■ TASK BRIEF: Transcribe exactly the line with "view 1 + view" and each line that follows it in the listing, down to the last, omitting all pictures.

■ SUPPLIED DATA:
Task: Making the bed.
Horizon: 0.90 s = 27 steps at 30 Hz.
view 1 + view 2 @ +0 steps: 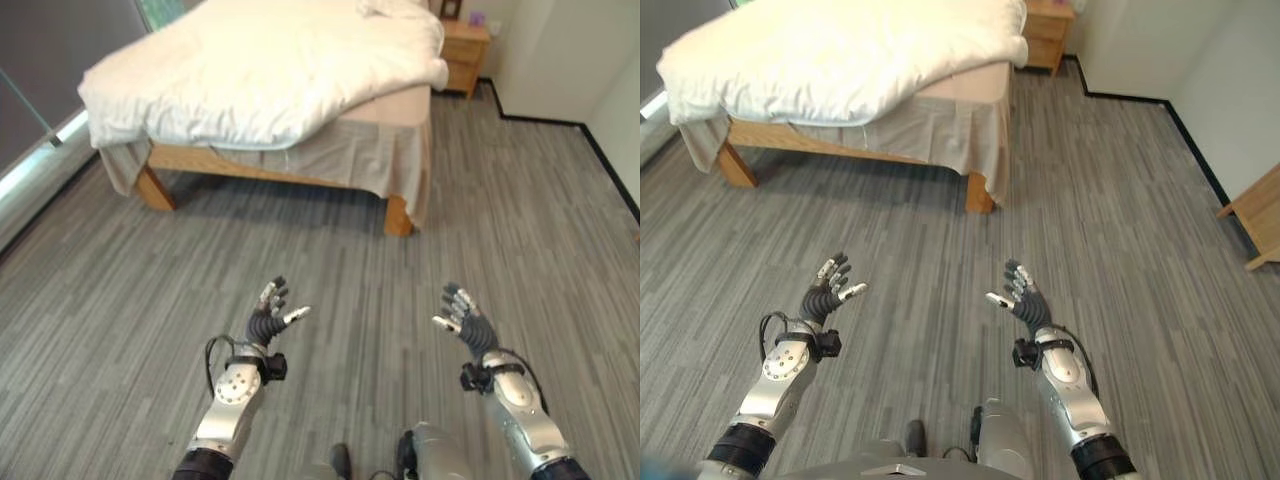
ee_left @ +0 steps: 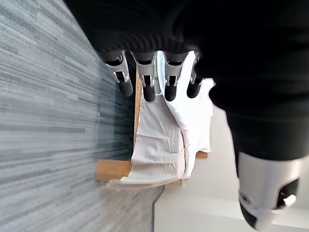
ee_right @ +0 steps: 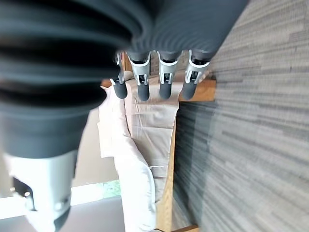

■ RESULT:
view 1 + view 2 @ +0 steps: 
ee_left @ +0 steps: 
ee_right @ +0 steps: 

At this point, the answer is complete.